Financials and Risks
In my opinion, the valuation of MEI Pharma is significantly low, with an enterprise value of under $45M. They have a strong balance sheet, having just raised over
$40M in a public stock offering bringing their total cash balance to ~$80M with no debt. They also own the full rights to all their drug compounds, including Pracinostat. If the data looks good coming out the Phase II MDS clinical trial or the Phase III AML trial I would not be surprised to see some of the big players in the blood cancer space come knocking. I
predicted a similar situation with Geron's (NASDAQ:
GERN) Imetelstat drug for Myelofibrosis, which they recently partnered with Johnson & Johnson (NYSE:
JNJ) in a deal valued at over $1 Billion. I'm sure Celgene, which owned the rights to Azacitidine before going generic, would love to get some of that revenue back.

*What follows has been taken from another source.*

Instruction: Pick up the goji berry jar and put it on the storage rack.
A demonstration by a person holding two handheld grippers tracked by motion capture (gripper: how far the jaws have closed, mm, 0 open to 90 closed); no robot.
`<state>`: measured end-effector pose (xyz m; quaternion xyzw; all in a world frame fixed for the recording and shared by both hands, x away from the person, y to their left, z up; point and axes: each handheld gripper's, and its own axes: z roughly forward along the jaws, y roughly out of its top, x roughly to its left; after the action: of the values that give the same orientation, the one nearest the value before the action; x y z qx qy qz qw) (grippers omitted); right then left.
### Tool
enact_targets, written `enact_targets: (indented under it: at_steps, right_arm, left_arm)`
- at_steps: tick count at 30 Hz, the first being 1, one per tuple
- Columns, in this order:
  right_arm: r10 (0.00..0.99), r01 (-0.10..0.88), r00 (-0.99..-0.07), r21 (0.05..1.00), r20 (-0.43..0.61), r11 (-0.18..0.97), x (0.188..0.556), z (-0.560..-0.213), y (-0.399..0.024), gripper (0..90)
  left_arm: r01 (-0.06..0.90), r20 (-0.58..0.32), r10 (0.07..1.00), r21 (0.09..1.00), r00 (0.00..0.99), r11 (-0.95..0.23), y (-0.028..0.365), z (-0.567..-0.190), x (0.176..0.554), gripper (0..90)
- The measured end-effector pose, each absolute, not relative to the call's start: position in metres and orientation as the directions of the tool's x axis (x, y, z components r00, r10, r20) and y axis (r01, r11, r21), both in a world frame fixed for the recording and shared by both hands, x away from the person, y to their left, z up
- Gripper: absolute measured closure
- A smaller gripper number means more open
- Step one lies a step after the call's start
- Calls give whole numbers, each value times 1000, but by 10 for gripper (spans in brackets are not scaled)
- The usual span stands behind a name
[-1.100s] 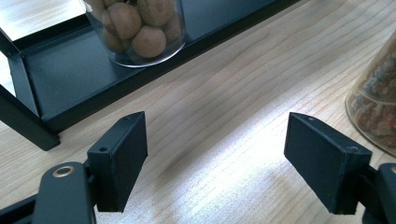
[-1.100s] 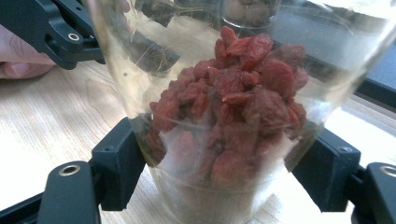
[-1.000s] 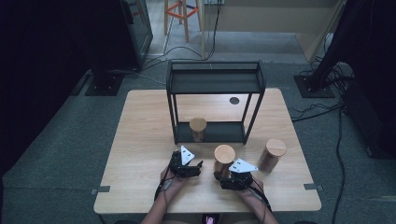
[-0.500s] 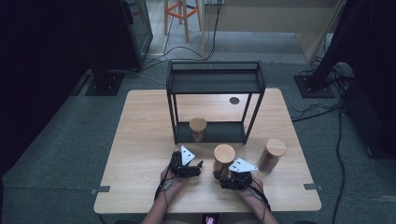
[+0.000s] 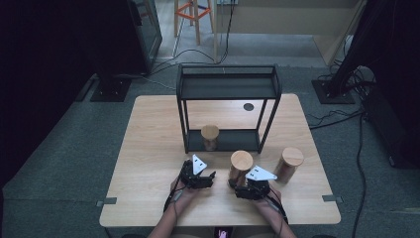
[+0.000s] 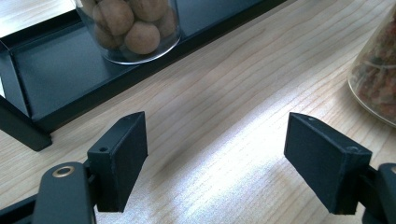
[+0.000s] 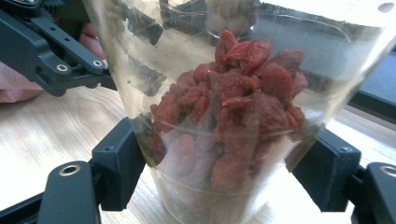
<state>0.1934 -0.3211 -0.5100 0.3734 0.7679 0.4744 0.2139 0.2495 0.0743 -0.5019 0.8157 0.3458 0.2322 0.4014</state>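
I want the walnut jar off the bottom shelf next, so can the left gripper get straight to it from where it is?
Probably yes. The left gripper is open with nothing between its jaws, and bare table lies between it and the walnut jar on the rack's bottom shelf. The shelf's front is open there.

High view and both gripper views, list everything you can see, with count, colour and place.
Table: one, light wood, centre.
Shelf rack: one, black, back of table.
Jar of walnuts: one, clear, wooden lid, on rack's bottom shelf.
Jar of red dried fruit: one, clear, wooden lid, between right gripper's jaws.
Third jar: one, wooden lid, right of it.
Stool: one, orange and wood, floor behind.
Left gripper: black, open, over bare table.
Right gripper: black, around the fruit jar.
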Motion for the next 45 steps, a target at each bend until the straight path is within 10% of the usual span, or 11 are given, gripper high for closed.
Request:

When playing small cap biotech stocks the rewards are high but so are the risks. The cash position and drug pipeline buffer some of this risk but it is still a highly volatile small cap stock that can swing wildly in either direction on significant news. We will get a better idea of Pracinostat efficacy in March 2015, when the first data from a trial with a placebo controlled arm is released.
Conclusion
For a small cap biotech stock, MEI Pharma has the rare combination of possessing a clinical stage drug with impressive efficacy, an extensive drug pipeline, a healthy balance sheet while maintaining the full rights to all their drugs. With significant catalysts upcoming and one of the most promising compounds in clinical trials to treat MDS and AML I think there is significant upside to the stock. The stock is currently trading at a ridiculously low enterprise value of only ~$44M. I might not be the only person that thinks MEI Pharma is a hidden gem on Wall Street. A recent Life Sciences Report for 2015, which brings together a team of analysts from different companies, lists MEI Pharma as one of the 12 small-cap biotech stocks poised to bring in big returns for investors this year. An enterprise value of $200M right now should not be out of the question and represents a nice four bagger from current levels.